In my post of October 10th, I said I was going to talk about my latest advocacy venture. Here goes!

After publishing my web site, I became involved with many diagnosed with appendix cancer who emailed me after discovering my site. I’ve also communicated with those who have abdominal cancers of origins besides appendiceal cancer and who often seek the same treatments from the same specialists. They deal with all of the same issues those of us diagnosed with appendix cancer deal with. Except for cancer origin, all of our issues are the same. We all have “peritoneal surface malignancies“, or advanced abdominal cancers.

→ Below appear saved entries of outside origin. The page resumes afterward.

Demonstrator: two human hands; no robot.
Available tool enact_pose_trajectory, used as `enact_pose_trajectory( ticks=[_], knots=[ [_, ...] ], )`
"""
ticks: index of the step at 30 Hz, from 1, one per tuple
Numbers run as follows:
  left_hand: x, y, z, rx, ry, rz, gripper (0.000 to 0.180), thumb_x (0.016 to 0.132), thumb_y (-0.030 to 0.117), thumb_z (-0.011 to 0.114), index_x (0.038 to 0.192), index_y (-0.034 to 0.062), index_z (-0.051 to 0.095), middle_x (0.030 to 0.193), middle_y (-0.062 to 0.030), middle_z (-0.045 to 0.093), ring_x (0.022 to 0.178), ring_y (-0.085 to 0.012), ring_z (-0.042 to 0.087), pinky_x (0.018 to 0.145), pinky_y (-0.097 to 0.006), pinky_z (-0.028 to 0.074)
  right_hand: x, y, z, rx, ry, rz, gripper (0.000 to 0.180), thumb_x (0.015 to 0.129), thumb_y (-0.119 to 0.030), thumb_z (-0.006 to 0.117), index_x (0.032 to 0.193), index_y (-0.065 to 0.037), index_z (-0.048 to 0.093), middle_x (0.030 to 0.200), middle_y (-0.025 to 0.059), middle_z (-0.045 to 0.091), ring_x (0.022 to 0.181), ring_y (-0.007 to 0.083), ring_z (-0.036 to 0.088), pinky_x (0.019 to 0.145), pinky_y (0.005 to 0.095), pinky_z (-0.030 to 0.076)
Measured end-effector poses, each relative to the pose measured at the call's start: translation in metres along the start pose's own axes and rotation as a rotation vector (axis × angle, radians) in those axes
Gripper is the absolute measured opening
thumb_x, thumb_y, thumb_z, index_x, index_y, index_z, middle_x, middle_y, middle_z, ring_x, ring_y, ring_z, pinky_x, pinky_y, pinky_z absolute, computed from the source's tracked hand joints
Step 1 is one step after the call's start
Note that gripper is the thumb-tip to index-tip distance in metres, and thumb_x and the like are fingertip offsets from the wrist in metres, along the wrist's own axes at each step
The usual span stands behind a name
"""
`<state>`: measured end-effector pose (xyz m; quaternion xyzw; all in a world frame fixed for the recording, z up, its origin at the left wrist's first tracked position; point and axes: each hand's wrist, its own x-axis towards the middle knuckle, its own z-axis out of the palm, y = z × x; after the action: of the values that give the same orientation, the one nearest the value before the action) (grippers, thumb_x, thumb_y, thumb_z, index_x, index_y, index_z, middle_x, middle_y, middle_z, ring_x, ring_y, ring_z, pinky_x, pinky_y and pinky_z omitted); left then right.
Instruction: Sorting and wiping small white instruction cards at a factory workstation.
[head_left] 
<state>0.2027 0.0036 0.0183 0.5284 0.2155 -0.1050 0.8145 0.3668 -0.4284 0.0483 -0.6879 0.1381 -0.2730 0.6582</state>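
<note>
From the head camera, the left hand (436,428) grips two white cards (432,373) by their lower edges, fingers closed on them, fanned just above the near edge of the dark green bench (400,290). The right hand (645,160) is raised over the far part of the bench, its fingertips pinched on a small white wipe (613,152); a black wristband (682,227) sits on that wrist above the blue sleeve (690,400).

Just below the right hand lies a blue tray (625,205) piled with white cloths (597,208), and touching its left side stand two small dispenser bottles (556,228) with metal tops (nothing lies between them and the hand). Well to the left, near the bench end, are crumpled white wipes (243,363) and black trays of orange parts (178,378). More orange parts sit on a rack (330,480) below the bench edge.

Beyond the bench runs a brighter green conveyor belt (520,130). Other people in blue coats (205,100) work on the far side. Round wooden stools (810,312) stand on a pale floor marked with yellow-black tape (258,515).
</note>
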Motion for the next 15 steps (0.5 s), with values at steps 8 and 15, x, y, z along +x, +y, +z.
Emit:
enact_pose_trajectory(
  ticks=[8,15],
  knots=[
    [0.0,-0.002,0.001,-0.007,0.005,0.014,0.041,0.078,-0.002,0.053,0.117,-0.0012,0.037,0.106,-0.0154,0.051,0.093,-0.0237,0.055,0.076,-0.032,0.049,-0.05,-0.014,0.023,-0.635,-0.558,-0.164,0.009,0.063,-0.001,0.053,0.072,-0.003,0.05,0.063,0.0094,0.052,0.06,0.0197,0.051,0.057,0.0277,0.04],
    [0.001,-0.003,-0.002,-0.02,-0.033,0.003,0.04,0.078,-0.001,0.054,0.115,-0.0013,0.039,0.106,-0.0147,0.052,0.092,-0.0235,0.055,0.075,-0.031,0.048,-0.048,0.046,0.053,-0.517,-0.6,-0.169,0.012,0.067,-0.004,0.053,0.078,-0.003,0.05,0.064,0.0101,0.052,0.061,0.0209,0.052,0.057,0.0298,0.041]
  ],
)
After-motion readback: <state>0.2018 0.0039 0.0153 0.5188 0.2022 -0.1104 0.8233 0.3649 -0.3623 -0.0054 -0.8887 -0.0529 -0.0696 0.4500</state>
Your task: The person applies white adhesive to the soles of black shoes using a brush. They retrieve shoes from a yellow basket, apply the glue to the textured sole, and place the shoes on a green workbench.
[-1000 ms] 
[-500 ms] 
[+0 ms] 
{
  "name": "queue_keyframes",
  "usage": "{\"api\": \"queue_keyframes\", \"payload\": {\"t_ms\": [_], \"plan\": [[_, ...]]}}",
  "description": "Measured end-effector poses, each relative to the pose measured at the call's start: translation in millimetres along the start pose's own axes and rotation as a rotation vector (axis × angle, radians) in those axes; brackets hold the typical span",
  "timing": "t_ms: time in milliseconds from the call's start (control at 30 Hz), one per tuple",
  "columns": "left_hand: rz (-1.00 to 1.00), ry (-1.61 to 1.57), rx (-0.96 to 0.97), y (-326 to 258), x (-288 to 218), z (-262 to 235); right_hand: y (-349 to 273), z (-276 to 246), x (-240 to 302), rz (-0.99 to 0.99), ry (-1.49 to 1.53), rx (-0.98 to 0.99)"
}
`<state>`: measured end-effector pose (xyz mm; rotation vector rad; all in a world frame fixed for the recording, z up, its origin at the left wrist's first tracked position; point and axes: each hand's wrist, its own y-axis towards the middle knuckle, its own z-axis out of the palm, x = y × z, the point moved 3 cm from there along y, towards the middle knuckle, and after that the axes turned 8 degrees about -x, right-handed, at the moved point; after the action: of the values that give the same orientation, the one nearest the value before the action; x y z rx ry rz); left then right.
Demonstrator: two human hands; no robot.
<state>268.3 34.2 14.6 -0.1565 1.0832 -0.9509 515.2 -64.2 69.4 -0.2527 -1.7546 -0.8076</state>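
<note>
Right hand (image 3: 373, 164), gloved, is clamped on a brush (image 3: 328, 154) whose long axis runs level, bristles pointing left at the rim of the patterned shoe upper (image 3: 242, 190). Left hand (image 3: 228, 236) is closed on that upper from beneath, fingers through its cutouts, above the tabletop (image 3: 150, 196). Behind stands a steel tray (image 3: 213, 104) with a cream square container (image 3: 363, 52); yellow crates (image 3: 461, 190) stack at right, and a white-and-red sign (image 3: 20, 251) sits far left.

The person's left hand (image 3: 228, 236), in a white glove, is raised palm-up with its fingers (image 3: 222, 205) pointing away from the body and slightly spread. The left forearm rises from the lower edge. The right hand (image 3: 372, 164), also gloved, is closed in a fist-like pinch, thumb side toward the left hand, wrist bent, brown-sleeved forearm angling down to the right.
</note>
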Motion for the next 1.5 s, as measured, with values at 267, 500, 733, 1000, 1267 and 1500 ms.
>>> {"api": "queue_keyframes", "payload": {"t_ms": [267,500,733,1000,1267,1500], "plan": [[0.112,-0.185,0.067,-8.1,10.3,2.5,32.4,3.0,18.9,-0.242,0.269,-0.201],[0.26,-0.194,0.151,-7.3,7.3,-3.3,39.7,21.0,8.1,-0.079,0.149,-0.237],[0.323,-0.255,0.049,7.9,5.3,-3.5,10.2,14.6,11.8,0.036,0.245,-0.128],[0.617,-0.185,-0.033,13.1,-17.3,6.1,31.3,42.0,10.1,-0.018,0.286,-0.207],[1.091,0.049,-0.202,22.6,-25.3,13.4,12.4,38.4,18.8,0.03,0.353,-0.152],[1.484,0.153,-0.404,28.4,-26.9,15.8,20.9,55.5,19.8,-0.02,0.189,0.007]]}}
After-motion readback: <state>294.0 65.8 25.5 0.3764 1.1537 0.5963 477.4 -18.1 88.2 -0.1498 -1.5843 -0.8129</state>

My email communications now number in the thousands (I REALLY need to learn to type!). I’ve used hundreds of cell minutes talking to the newly diagnosed, and I now use Skype to communicate with some internationally. I’ve communicated with patients from all over the United States and all over the world including people from Norway, Ireland, the United Kingdom, Canada, Mexico, New Zealand, Asia and even the Aland Islands (had never hear of them, they are islands off of the coast of Finland). The Internet is amazing in the ability it gives us to reach into distant lands. In my quest for up-to-date information I’ve also communicated with many of the elite surgical oncologists who treat these cancers. I’ve been amazed at how generous they have been with their time and resources.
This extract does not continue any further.